The Herbalife debate

It is not the first time that Herbalife, a huge company, is the subject of controversy. There have been complaints about its business model and numerous lawsuits filed in the U.S. and abroad, which were resolved in different ways.

The latest chapter is the aggressive campaign being carried out by Bill Ackman, a financier who bet $1 billion from his hedge fund, Pershing Square Capital, on the collapse of Herbalife.

Working toward that end, he told regulators that the company was operating a pyramid scheme and outlined a campaign to discredit Herbalife among the Latino community. Part of this is donating funds to organizations like the Hispanic Federation and the League of United Latin American Citizens (LULAC) so that they advocate against the company.

At the center of the dispute is whether Herbalife makes money mainly from selling weight-loss products or from recruiting distributors, which would make it a pyramid scheme forbidden by law.

It is estimated that 60% of Herbalife’s distributors in the U.S. are Latinos, which is why Ackman is interested in a Latino strategy.
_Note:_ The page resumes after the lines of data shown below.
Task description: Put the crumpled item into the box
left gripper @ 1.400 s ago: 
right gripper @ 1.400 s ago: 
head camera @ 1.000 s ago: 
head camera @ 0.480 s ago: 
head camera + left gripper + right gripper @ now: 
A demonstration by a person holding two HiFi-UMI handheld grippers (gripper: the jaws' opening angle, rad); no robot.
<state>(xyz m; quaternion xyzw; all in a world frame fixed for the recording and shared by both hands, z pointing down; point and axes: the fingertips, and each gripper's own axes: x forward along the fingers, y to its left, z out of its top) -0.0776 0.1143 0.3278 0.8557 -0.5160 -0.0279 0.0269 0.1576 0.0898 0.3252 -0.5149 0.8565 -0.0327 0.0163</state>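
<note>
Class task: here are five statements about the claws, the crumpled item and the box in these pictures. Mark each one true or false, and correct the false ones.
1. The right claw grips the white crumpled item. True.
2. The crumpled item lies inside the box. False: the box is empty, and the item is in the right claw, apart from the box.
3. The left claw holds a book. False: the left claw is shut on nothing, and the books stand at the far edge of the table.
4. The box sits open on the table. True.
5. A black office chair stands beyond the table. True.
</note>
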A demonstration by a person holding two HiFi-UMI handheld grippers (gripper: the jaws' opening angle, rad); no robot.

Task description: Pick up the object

This situation combines a federal investigation of the company and multimillion-dollar investment bets. Having Latino organizations get involved, supporting or opposing, does not benefit the Hispanic community.

It is true that some people in the community are frustrated, since they invested money in products they were unable to sell. Those are the results of a multi-level marketing system, like the one used by Amway and other companies, whose promises of success are usually beyond the possibilities, and the realities, of many people who seek to get ahead. These promises are also part of the controversy.

Ackman and Herbalife are in the middle of a high-level war in Wall Street. Other financiers, like George Soros and Carl Icahn, have bet against Ackman by buying shares of Herbalife, which raised their value and cost Ackman almost $400 million. That is the background of the current debate over Herbalife.

On another level, the discussion centers on whether or not Herbalife helps people lose weight, and mainly whether its system is a pyramid based on recruiting distributors. A federal investigation about this is underway and will eventually determine the validity of the company’s business model. However, today, Herbalife’s future depends more on Wall Street than on Latinos.